Wingman

Last Thursday afternoon I took a much-needed break from writing to do five hundred push-ups in the nude while drinking a nootropic-enhanced protein shake, listening to NPR, and feeling especially disgusted with the state of the world. About that time, my former neighbor, Dr. Tom – a stoic emergency room physician and self-proclaimed ladies’ man – texted me to inquire if I’d be willing to assist him in a romantic endeavor. “Go on,” I texted back, feeling skeptical. “Well,” he wrote, “I need you to have a late lunch with a slightly annoying woman while I seal the deal with her friend.” Having suffered through something similar for him on a prior occasion, I swiftly declined. However, a few minutes later I succumbed to his well-rehearsed bribery and found myself en route to a popular sports bar in Southie. “Hell,” I thought, “at least this slapdash caper will give me something to write about.” 

Fast-forward thirty minutes and there I was, lounging at the bar and devouring hot wings as a sloshed Tom sat at a nearby table, regaling his tipsy new squeeze with boastful accounts of his emergency room woes. I’d been trying rather hard to avoid conversation with the annoying woman (we’ll call her Tammy) sitting to my left, after her A) being extraordinarily rude to the bartender without the slightest provocation, B) repeatedly referring to herself in the third-person during an overly loud phone call, and C) promptly warning me that she was “in an extra bitchy mood after a super stressful week.” The source of her stress? A malfunctioning home tanning bed. That sort of comically myopic whining about distinctly first-world problems is near the top of my list of pet peeves, so for that and numerous other reasons I thought it best to avoid speaking rather than tell her the truth. However, my sentiment would soon change.

The following is a transcript of our “discussion,” which I recorded on my phone after sensing that a clusterfuck was imminent:

Tammy: “So, does the cat have your damn tongue or what?” 

Me: “I’m eating. And I’m always quiet around people until I understand who they are.”

Tammy: “That’s weird. Who am I, then?” 

Me: “That’s not worth exploring at the moment.”

Tammy: “What? Why? Because you don’t have any idea?”

Me: “Because I don’t want to fuck things up for Tom.”

Tammy: “What the hell do you mean by that?”

Me: “Never mind.”

Tammy: <increasingly haughty tone> “Whatever.

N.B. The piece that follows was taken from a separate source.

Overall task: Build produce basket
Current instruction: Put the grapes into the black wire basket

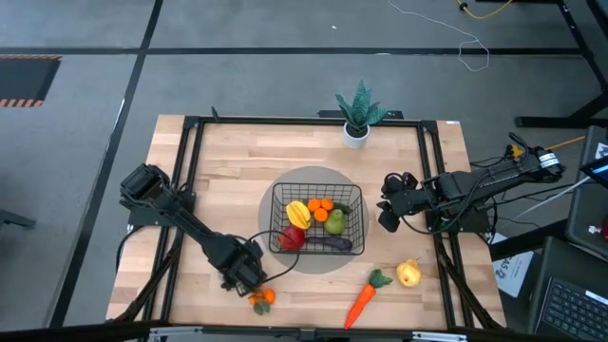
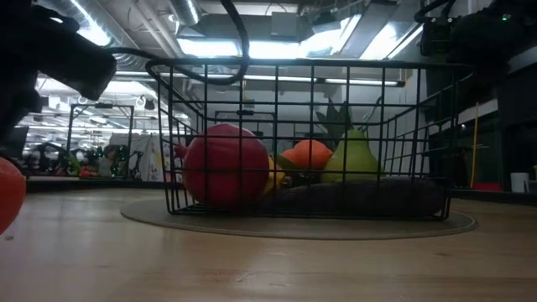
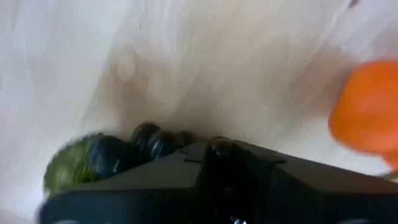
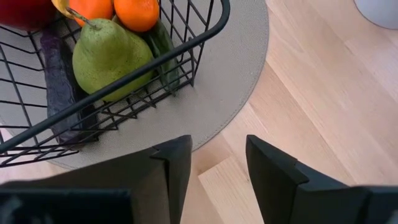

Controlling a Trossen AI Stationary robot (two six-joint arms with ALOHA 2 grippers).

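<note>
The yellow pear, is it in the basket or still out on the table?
Out. The yellow pear lies on the bare wood beside the carrot, apart from the basket.

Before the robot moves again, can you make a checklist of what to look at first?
1. Left hand down by the grapes near the table's front edge: ok.
2. Grapes really gripped: cannot tell.
3. Orange beside that hand, out of the way: cannot tell.
4. Basket standing upright on its round mat: ok.
5. Right hand open, empty, waiting beside the basket: ok.
6. Carrot and yellow pear packed in the basket: not ok.
</note>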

Tell me about Tom. What’s his deal, anyway?”

Me: <restrained chuckle> You’re using a loaded question in the hopes that I’ll clumsily reveal something undesirable about my friend so that you can melodramatically intervene and attempt to ruin his chances.

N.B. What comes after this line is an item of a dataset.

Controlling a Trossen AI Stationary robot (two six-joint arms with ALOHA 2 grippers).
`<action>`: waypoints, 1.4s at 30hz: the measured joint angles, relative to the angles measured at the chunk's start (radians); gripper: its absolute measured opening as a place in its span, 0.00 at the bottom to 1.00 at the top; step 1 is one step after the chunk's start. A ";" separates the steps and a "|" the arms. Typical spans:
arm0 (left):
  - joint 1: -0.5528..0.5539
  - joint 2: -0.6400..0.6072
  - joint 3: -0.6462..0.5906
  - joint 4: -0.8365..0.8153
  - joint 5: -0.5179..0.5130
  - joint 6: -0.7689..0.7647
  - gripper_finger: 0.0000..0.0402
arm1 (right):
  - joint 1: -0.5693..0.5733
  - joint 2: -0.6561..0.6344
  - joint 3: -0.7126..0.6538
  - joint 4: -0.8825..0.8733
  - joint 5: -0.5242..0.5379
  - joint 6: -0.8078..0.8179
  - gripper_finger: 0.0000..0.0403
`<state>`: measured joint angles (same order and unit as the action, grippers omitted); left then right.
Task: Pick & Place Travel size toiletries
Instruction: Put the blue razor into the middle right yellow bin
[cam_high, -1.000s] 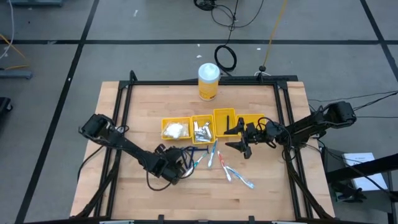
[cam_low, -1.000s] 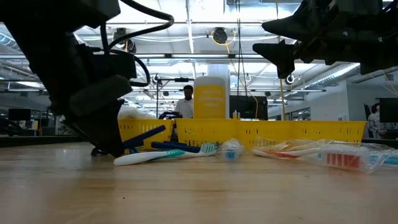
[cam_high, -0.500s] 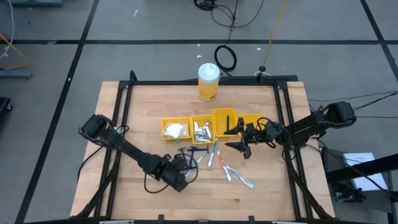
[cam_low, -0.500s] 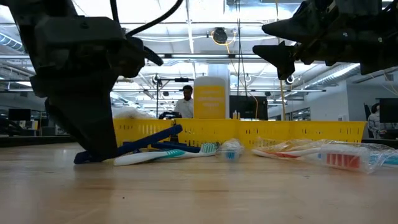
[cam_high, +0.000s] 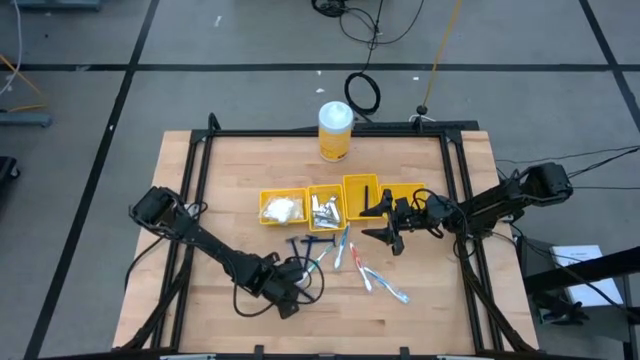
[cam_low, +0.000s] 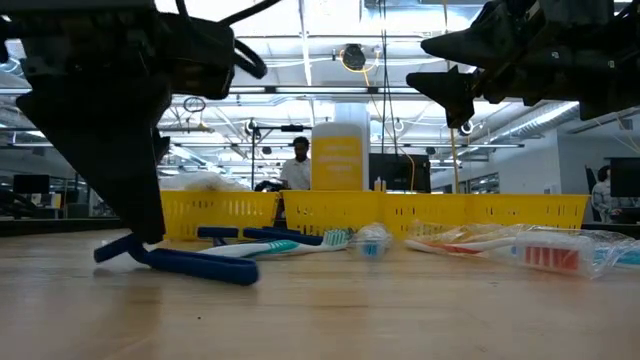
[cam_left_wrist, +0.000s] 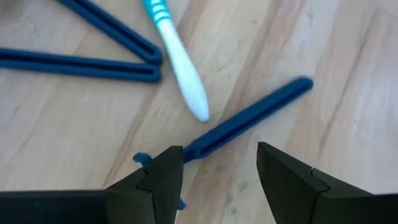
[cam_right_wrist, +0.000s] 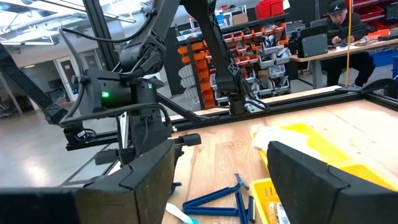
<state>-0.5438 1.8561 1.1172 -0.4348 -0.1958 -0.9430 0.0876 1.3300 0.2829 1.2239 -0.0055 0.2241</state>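
Just open-fingered left tool (cam_left_wrist: 214, 180) over razor (cam_left_wrist: 249, 118)

Four cameras on one worktop: one overhead, one at surface level, one on each wrist.

The high view looks straight down from far off, taking in the whole worktop (cam_high: 200, 200) and both arms. The low view sits at the worktop's surface, looking level across it into the room, close to a blue razor (cam_low: 185, 262). The left wrist view faces down, very near that same razor (cam_left_wrist: 249, 118). The right wrist view looks across the worktop at the left arm (cam_right_wrist: 134, 106), shared with the high view.
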 joint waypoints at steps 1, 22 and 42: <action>0.000 0.000 0.000 0.003 0.000 0.009 0.50 | 0.000 0.000 0.000 -0.001 0.000 0.000 0.60; 0.007 0.026 -0.004 0.066 -0.010 0.558 0.50 | 0.000 0.000 0.000 -0.002 0.000 0.000 0.60; -0.015 0.076 -0.012 0.022 0.021 0.100 0.14 | 0.000 0.000 0.000 -0.003 -0.001 0.000 0.60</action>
<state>-0.5587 1.9320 1.1054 -0.4131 -0.1749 -0.8425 0.0879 1.3296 0.2825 1.2213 -0.0067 0.2241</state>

Tammy: “Smart guy, eh? You study psychology, right? Then tell me this. Why would you get a tattoo on your face. That’s stupid.”

Me: “You’re about twenty pounds overweight, right? Then tell me this. Why would you get sliders AND nachos for lunch? That’s stupid.”

Tammy: “You’re a fucking asshole.”

Me: “You lack perspective.”

Tammy: “You don’t know anything about me!”

Me: “I know everything about you.”

Tammy: “Then tell me, smartass.”

Me: <audibly sighing> “You’re a colossally insecure and bitter woman who unsuccessfully attempts to mask her obvious lack of confidence with unearned arrogance, baseless presumptions, theatrical egotism, and a warped sense of self-entitlement. You’re just smart enough to recognize that you aren’t intelligent, but rather than compensate for that by being kind or funny or interesting, you make bitchiness your primary mission in life. In the end, you’re a laughably oblivious, carbon-copy twit who would rather wallow in jealousy and self-loathing while randomly spewing vitriol than make any effort to be a more worthwhile human being.”

Tammy: “Go fuck yourself!!”

Me: “Are you going to eat those sliders?”

<Tammy storms out of the restaurant>

Postscript: I definitely fucked things up for ol’ Tom, but the eavesdropping bartender picked up my tab with a smile.

 
 

9 Responses

  1. LOL says:

    Amazing.

  2. Andy says:

    Brilliant writing my friend. What became of Tom’s new squeeze after that glorious shitshow?

    • Jon says:

      Thank you. She left the restaurant in a frenzy almost immediately after her friend. However, Tom simply laughed about it upon hearing my side of the story and listening to the audio recording.

  3. A Big Fan says:

    What are you doing outside of social media to promote this website? Every guy in America needs to be reading this shit.

    • Jon says:

      I’ve been distributing fliers and I currently have some guerrilla marketing schemes in the works. We’ll see where it goes from there. Thanks for reading.

  4. Susan D. says:

    Love this. May I consider this a primer on the mid-life meet and greetđŸ˜‚

  5. Ruston says:

    That is worth reading twice. Enjoyed it.